Few-shot models may change adoption calculations
One reason AI has entered laboratories slowly is the cost of data. Collecting tens of thousands of images, labeling them, reviewing them, and then retraining the model for each task is a long and expensive path. It does not fit every laboratory, every health system, or every rare cancer.
That is why relying on a few examples is appealing. A laboratory with a limited number of documented cases may be able to test a tool more quickly. A center in a resource-limited setting may not need to build a large dataset before it can start assessing model utility. But appeal is not enough. The few examples themselves must be representative. One poorly chosen slide may steer the system in the wrong direction, and eight slides may not capture variation in preparation, histologic pattern, and scanner differences.
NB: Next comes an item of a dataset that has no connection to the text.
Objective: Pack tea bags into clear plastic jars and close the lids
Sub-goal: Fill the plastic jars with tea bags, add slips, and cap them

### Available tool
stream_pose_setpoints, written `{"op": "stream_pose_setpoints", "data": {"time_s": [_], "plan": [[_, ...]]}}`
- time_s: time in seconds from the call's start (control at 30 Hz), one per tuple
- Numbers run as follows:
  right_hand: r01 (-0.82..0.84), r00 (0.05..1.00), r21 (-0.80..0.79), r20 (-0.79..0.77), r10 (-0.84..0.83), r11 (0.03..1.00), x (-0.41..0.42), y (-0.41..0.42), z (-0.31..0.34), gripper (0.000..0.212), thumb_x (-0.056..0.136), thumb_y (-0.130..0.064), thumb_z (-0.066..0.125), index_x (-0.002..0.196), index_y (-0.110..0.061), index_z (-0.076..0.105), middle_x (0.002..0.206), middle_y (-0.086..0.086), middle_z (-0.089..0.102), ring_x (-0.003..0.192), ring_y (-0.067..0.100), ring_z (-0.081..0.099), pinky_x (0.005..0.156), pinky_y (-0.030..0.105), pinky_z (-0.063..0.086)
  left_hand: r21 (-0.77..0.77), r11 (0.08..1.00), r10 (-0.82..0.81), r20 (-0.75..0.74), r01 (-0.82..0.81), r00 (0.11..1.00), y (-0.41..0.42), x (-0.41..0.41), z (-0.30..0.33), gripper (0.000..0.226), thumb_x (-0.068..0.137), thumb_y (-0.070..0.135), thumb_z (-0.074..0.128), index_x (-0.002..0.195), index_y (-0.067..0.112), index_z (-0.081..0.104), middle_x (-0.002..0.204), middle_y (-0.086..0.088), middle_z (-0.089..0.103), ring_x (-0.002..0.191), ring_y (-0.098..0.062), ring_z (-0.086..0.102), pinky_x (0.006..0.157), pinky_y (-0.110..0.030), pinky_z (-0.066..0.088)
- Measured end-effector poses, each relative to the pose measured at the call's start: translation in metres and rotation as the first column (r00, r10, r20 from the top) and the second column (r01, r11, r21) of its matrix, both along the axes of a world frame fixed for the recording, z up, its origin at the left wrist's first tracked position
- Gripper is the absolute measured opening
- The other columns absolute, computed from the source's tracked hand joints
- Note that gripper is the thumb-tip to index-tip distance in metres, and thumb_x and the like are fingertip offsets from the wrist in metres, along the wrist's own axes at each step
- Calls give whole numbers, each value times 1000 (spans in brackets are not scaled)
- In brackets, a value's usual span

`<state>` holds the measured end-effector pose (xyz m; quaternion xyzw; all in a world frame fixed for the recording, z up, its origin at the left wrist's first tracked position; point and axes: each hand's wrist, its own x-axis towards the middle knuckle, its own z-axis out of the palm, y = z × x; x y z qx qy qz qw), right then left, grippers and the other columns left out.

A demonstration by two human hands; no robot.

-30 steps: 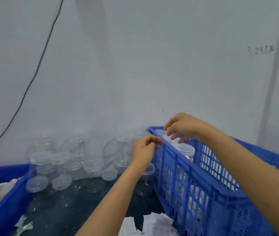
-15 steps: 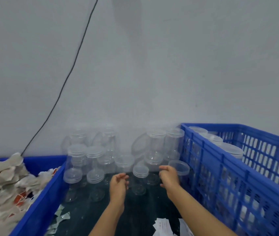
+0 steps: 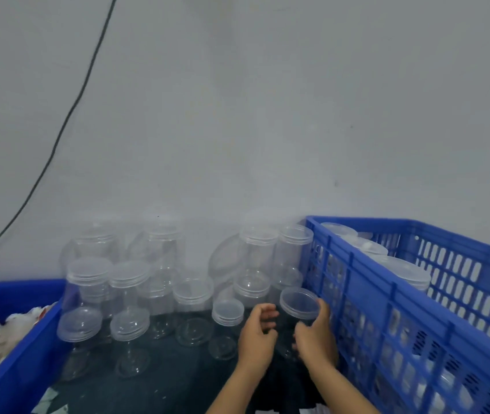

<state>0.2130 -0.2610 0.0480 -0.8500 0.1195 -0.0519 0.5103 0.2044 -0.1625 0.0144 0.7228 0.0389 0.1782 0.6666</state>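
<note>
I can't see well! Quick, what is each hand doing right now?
Left hand: fingers curled beside the clear jar; a grip cannot be told.
Right hand: grip curled round the same jar, next to the blue crate.
</note>
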Motion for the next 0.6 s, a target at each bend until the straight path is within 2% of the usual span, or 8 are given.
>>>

This places a new responsibility on the pathologist. The role will extend beyond pressing the start button to choosing reference examples, defining acceptable cases, and setting the limits of model use. A tool that learns from a few examples makes the quality of those examples part of the quality of the final decision.
What should be required before clinical use?
Before considering the adoption of a model such as PRET, I see local testing as non-negotiable. Each laboratory needs to know how the system performs on its own slides, not only on a benchmark dataset. Differences in fixation, sectioning, staining, scanning, and image compression may change behavior enough to affect trust.
The second requirement is error analysis. Averages are not enough. We need examples of cases in which the system failed, the size of foci it missed, and the tissue types or artifacts that raised false positives. Without that, the overall number may be useful for a scientific presentation, but it is not enough to change workflow.
The third requirement is the tool’s place inside the laboratory. If it is used for slide triage, its effect on reading time, the number of regions reviewed by the physician, and the proportion of cases requiring additional return should be measured. If it is used to suggest a subtype or tumor segmentation, it should be tied to clear standards for human review and documentation in the report.
A balanced reading of the report
PRET points to an important direction in digital pathology: models that depend less on lengthy task-by-task training and make better use of a small number of reference examples. This may fit especially well with frequent, time-consuming tasks such as lymph node examination, or tasks in which large datasets are difficult to collect.
But the strength reported in the study does not remove daily questions. Does the model keep its performance on slides from small laboratories? Is it affected by scanner type? Can it handle imperfect staining? Does it give the physician an understandable decision map, or only a numeric result? These questions will determine the system’s value in the laboratory, not the headline alone.
The professional conclusion is simple: PRET pushes us to raise the quality of the questions we ask of AI tools while keeping the pathologist at the center of the decision. The published numbers are strong, and the lymph node metastasis task deserves follow-up, but the path to clinical use runs through strict local validation, transparent error analysis, and a clear definition of the physician’s role at each step.